According to Kill, the progression of reconstructing a program that hasn't won a conference title since 1967 is on track.
Not that the down-home, Kansas-bred head coach, who turned 52 on Saturday, is satisfied.
"I would tell you that right now in our program, in every single phase, we're farther along than where we were a year ago, but what's that mean?" Kill said. "Everybody else is, too. It's not like Indiana, they're not working, or Northwestern or Michigan or Michigan State. Everybody's striving to get better, but we've gotten better. Our expectation is to be better than we were a year ago, and our kids certainly feel that way."
How much better? Different athletes offer different responses.
For Kirkwood, it's improving an offense that ranked 108th nationally last year. It'll start and end with quarterback Philip Nelson, who started seven games last year as a true freshman -- with mixed results -- and retained the starting job with a strong fall camp.
"I don't know a number for you," Kirkwood said, "but we will be better, definitely."
On defense, stopping the run and relying on an experienced defensive backfield is central, Hageman said. Minnesota ranked eighth in the Big Ten in rush defense last year, allowing 172 yards per game.
"You can have all the tools in the shed," Hageman said, "but if you can't stop the run, then you don't get a chance to stop the pass."
The Gophers receive their first test Thursday night at the first home opener in TCF Bank Stadium history. It will be hot -- around 90 degrees for a 6 p.m. kickoff. It will be different -- Minnesota is the only major-conference team to open on the road the past four years, and about 45,000 spectators are expected as students file back onto campus for the start of classes the following week. It will require adjustments -- UNLV has first-year coordinators on both sides of the ball, and Kill has said he's not exactly sure what to expect in terms of formations, play calls and tempo.
There's a Twins game that afternoon, a Vikings preseason contest that night, and a nationally-renowned state fair in full swing.

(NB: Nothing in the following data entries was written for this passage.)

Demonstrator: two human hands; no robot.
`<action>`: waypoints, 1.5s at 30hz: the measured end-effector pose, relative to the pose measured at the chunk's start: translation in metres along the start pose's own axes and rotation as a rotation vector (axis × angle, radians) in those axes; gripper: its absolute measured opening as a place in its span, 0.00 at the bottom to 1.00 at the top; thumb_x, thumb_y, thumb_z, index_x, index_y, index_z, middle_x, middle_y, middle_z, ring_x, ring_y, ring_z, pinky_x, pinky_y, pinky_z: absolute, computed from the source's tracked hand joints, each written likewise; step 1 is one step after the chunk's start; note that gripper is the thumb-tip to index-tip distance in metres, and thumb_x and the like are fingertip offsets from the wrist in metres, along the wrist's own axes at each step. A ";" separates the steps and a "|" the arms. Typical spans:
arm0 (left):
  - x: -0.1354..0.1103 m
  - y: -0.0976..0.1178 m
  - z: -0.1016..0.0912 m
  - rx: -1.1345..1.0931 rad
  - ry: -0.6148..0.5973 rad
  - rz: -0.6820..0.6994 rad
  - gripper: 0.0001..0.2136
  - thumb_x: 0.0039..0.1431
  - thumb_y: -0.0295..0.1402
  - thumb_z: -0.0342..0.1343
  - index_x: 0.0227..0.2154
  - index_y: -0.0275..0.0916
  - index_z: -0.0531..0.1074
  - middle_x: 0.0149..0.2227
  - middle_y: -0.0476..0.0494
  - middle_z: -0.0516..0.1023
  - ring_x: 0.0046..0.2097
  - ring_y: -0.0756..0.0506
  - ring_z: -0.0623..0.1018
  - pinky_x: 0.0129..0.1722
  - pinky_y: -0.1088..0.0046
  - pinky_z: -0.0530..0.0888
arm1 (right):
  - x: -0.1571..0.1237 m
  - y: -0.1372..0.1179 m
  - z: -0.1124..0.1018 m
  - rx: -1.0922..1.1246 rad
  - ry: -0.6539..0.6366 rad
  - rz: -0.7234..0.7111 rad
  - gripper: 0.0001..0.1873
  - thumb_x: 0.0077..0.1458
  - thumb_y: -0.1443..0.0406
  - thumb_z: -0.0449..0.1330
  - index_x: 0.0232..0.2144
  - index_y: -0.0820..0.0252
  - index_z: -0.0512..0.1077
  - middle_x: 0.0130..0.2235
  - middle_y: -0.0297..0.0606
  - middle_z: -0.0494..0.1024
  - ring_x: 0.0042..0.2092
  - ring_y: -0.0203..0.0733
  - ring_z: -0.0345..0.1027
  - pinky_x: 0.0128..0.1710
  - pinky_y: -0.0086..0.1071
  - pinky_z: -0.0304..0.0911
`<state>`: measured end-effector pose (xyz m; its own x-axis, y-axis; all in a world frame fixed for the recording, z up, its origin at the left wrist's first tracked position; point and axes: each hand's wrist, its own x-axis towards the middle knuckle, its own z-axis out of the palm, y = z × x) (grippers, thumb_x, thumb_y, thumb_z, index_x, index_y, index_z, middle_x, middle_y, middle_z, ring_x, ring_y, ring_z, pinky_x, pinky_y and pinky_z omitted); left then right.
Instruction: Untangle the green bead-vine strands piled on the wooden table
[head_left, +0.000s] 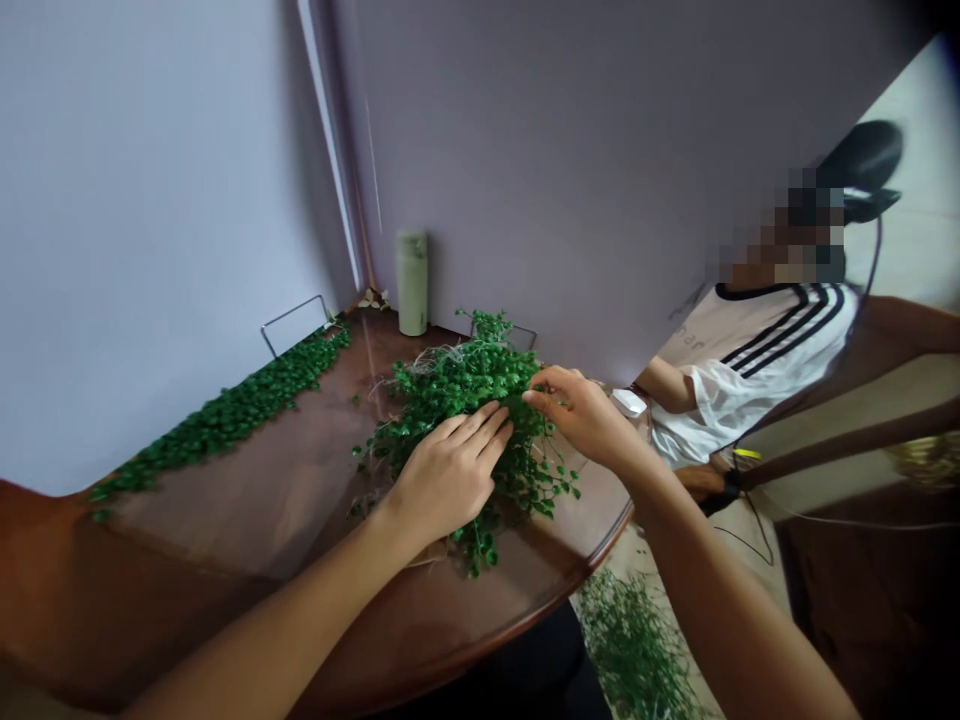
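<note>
A loose heap of green leafy sprigs (457,380), with thin pale strands among them, lies on the brown round-edged table (322,500). My left hand (450,470) rests palm down on the near side of this heap, its fingers stretched over the leaves. At the heap's right edge, my right hand (577,410) has thumb and forefinger brought together in a pinch against the foliage. Whatever lies between those fingertips is too small to make out.
A long row of similar greenery (232,415) runs along the left panel. A pale green bottle (412,283) stands by the back panel. Another person (765,340) in a white striped top sits at the right. More thin greenery (637,645) lies below the table edge.
</note>
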<state>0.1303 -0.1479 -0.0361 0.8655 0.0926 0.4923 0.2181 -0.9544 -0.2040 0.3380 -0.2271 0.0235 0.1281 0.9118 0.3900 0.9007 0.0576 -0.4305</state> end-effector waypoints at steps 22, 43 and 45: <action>-0.004 0.003 -0.007 0.026 0.250 0.040 0.21 0.67 0.26 0.49 0.61 0.32 0.67 0.60 0.42 0.76 0.65 0.43 0.70 0.64 0.63 0.64 | 0.065 -0.060 -0.076 -0.662 0.265 -0.375 0.13 0.70 0.64 0.52 0.33 0.61 0.71 0.43 0.47 0.76 0.48 0.53 0.62 0.48 0.46 0.54; -0.016 -0.039 -0.003 -0.162 0.156 -0.182 0.12 0.65 0.25 0.52 0.48 0.38 0.75 0.56 0.40 0.78 0.59 0.41 0.73 0.53 0.57 0.64 | -0.018 -0.047 -0.020 -0.124 -0.216 -0.050 0.27 0.71 0.49 0.45 0.25 0.58 0.65 0.25 0.34 0.69 0.29 0.38 0.61 0.31 0.34 0.51; -0.015 -0.034 -0.003 -0.159 0.170 -0.152 0.10 0.66 0.25 0.52 0.45 0.39 0.76 0.56 0.41 0.78 0.59 0.42 0.73 0.51 0.58 0.64 | -0.025 -0.048 -0.009 -0.058 -0.301 0.032 0.30 0.70 0.47 0.45 0.22 0.58 0.63 0.23 0.33 0.65 0.26 0.36 0.56 0.29 0.33 0.48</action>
<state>0.1091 -0.1179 -0.0340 0.7373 0.2024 0.6445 0.2549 -0.9669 0.0121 0.2955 -0.2562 0.0421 0.0356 0.9927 0.1149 0.9215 0.0118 -0.3882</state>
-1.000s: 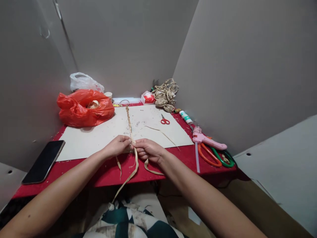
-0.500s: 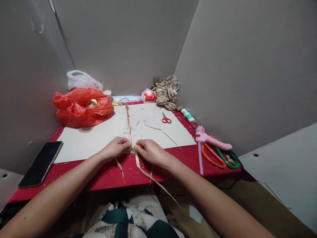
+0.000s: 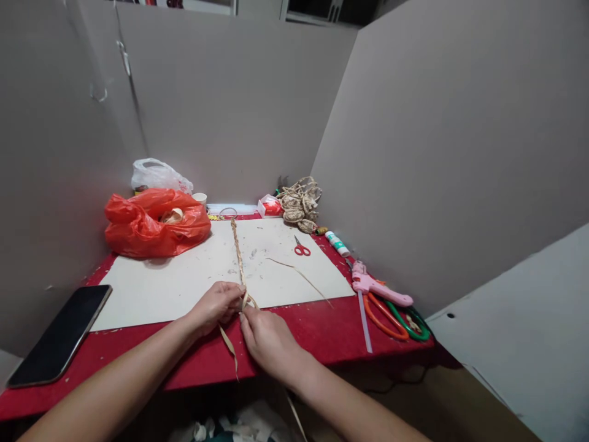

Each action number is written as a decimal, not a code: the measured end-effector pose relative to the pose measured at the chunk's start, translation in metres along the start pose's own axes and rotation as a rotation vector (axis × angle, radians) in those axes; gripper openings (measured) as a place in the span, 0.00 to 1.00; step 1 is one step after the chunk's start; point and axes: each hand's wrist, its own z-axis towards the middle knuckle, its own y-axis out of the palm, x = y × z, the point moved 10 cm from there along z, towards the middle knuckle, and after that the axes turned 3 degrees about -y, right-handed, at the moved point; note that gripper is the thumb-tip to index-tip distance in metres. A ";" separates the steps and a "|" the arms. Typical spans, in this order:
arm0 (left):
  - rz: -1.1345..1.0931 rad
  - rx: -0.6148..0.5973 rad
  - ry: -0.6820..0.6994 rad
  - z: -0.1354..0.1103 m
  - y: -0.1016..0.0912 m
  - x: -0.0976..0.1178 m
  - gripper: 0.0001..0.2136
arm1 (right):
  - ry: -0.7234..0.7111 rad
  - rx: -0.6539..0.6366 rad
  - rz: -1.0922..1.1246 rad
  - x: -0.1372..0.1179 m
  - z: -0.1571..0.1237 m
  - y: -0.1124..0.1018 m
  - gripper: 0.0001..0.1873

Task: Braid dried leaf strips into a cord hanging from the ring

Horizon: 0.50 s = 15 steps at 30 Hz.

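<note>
A thin braid [image 3: 237,248] of tan, straw-like strands runs from the back of the white board [image 3: 151,288] toward me. My left hand [image 3: 219,307] is closed, pinching the near end of the braid between thumb and fingers. Just to its right, my right hand [image 3: 270,339] is closed on a loose straw strand [image 3: 245,302] at the same end. One flat strand [image 3: 229,345] hangs below the left hand, and another trails down under the right wrist. The fingertips partly hide where the strands cross.
Red-handled scissors [image 3: 301,247] and a loose strand [image 3: 299,270] lie on the board. An orange plastic bag [image 3: 156,224] and a phone [image 3: 62,334] are at left. At right are a pink glue gun [image 3: 380,287] and large scissors [image 3: 389,319]. Straw cord bundles [image 3: 300,202] sit behind.
The view has tilted up, so the table sits lower. My right hand has come down and in toward the left hand, its strand now crossing near the braid's end.
</note>
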 end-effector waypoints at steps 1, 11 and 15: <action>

"We better take care of our jobs to get our football team ready and get focused and be a huge part of the celebration here in the Twin Cities," Kill said. "We certainly don't want to be the group that doesn't do their part."
Picked last in the Legends Division in a preseason media poll conducted by the Cleveland Plain-Dealer and accustomed to playing second fiddle to other sports and entertainment events in the Minneapolis metro area, the Gophers still plan to operate with considerable surliness.But another year to grow up has them confident they can use it more efficiently.
"We know we aren't a team that many people are circling, that they're worried about necessarily, but that's the perfect position to be," safety Brock Vereen said. "We wouldn't want that any other way. We want to be overlooked, we want to be underrated, then come game time, we'll show who we are."